Introduction
Ulcerative colitis (UC) is a relapsing and remitting
disease characterized by acute non-infectious inflammation of the
colorectal mucosa. The rectal mucosa is invariably affected. The
incidence of UC is between 1.2 and 20.3 per 100,000 individuals per
year, and its prevalence is between 7.6 and 246.0 per 100,000
individuals per year (1). Although
the etiology of UC has yet to be fully elucidated, it has been
suggested that environmental factors, such as gut microbiota,
stimulate the inappropriate activation of mucosal immunity, thus
leading to inflammation (2).
Intestinal homeostasis is dependent on a controlled innate immune
response to the microbiota, which are recognized by Toll-like
receptors (TLRs) on epithelial and immune cells (3).
TLRs comprise an important family of type I
transmembrane receptors that allow immune cells to recognize
pathogens and trigger inflammatory responses, and are expressed not
only in a variety of immune cells but also in non-immune cells,
such as fibroblasts and epithelial cells (4). TLRs are constitutively or inducibly
expressed by a number of different cell types in the
gastrointestinal tract, including intestinal epithelial cells and
monocytes/macrophages, dendritic cells of the lamina propria and
myofibroblasts, endothelial cells and adipocytes of the intestinal
submucosa. When genetic predisposition or environmental stimuli
impair mucosal or commensal homeostasis, certain intestinal
diseases, such as Crohn’s disease (CD), may develop (4–6).

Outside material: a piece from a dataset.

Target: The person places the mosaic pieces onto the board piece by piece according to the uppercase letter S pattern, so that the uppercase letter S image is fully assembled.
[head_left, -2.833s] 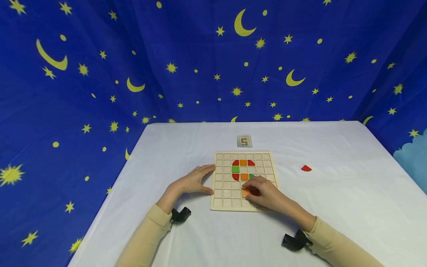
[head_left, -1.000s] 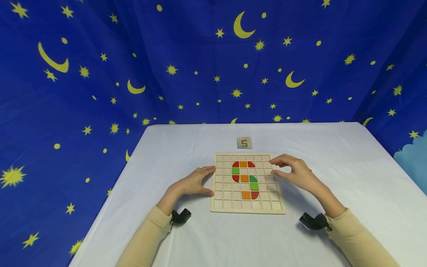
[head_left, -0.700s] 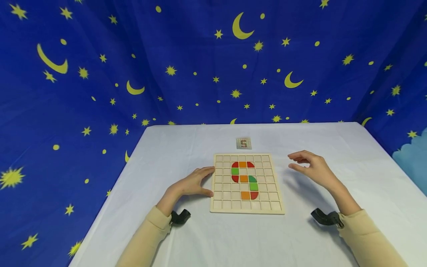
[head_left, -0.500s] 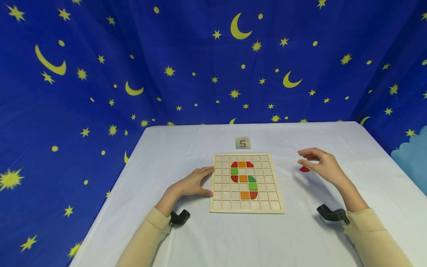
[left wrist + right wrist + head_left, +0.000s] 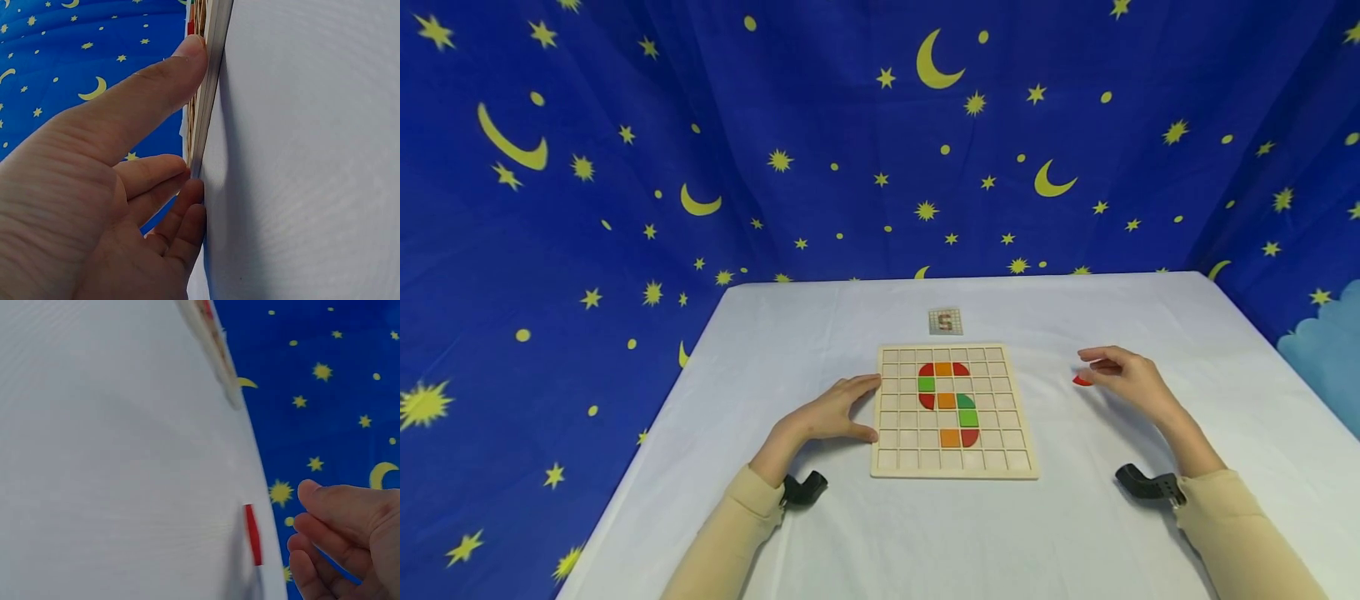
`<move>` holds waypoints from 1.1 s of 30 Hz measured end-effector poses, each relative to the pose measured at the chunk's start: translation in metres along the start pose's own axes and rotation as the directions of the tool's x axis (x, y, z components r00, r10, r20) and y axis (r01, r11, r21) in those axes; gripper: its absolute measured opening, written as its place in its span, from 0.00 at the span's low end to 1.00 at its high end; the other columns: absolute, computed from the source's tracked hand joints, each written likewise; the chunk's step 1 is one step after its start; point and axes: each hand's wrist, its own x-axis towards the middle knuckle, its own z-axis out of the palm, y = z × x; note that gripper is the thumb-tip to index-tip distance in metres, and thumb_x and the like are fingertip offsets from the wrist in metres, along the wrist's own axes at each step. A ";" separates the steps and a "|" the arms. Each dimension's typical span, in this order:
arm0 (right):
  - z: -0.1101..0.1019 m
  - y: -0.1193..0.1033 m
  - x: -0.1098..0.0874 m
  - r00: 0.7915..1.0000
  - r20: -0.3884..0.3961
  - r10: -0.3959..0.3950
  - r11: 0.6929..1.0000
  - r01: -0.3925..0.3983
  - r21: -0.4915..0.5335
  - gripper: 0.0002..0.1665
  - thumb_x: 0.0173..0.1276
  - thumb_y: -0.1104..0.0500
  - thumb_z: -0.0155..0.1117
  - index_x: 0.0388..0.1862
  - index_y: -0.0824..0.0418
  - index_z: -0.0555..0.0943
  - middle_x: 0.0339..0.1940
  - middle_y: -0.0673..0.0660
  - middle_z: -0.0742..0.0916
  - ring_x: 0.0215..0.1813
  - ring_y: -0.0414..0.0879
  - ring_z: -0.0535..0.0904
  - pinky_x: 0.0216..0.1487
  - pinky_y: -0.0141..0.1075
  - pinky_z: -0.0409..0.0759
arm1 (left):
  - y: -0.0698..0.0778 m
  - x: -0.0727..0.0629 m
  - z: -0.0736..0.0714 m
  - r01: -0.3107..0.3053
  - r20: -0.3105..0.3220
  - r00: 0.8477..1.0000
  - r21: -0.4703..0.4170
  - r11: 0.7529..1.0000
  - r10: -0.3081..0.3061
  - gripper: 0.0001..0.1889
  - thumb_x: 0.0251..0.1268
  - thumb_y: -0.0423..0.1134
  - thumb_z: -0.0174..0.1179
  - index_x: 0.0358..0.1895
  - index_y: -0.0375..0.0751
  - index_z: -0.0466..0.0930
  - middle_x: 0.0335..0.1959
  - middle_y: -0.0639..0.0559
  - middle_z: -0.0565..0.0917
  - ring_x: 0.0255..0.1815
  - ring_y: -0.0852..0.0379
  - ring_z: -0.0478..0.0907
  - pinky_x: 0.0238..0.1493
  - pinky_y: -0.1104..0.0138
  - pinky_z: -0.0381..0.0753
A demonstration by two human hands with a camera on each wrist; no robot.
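A square wooden grid board lies on the white cloth, with red, orange and green tiles set in its cells along an S-shaped path. My left hand rests at the board's left edge, thumb and fingers spread along the side; the left wrist view has the thumb touching that edge. To the right of the board, my right hand hovers over a loose red quarter-circle tile, fingers loosely bent. In the right wrist view the fingertips stand apart from the red tile, holding nothing.
Behind the board lies a small card printed with an S on a grid. A blue curtain with yellow moons and stars hangs behind and beside the table. Black wrist mounts sit at both cuffs.
My right hand has set an orange tile down in the lower row, left the board, moved right and lowered towards the loose red tile. The left hand has stayed at the board's edge.
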 end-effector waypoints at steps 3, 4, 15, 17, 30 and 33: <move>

Aberrant TLR signaling can induce tissue damage and
barrier destruction through the overproduction of cytokines and
chemokines and the loss of the commensal-mediated responses of
colonic epithelial progenitors (7); however, although previous studies
(8–10) have investigated the role of TLRs in
inflammatory bowel disease (IBD), the expression of TLRs and their
role in microbial recognition in innate immunity have not, to the
best of our knowledge, been extensively evaluated in the colonic
mucosa of patients with UC. The aim of the present study was to
determine the alterations in the expression of the main conductors
of the innate immune response, including TLR1, TLR2, TLR3, TLR4 and
TLR9, in the colonic mucosa of patients with UC and normal
controls. The protein and mRNA levels of TLRs 1–4 and TLR9 were
evaluated by immunohistochemical techniques and reverse
transcription-quantitative polymerase chain reaction analysis,
respectively.
Materials and methods
Clinical samples
Following the provision of informed consent,
unrelated patients with UC (n=30) were recruited from the
Outpatient Clinic at the Department of Gastroenterology of The
Second Affiliated Hospital of Harbin Medical University (Harbin,
China). The patients all fulfilled the diagnostic requirements of
UC according to the Chinese Medical Association criteria. Unrelated
healthy individuals with a normal colonoscopy (n=30) were randomly
recruited from the same hospital. Two colonic biopsy specimens were
collected from each participant for routine histological
examination. One sample was fixed in 10% formalin for
immunohistochemistry. The other sample was immediately frozen in
liquid nitrogen and stored at −80°C for later RNA extraction.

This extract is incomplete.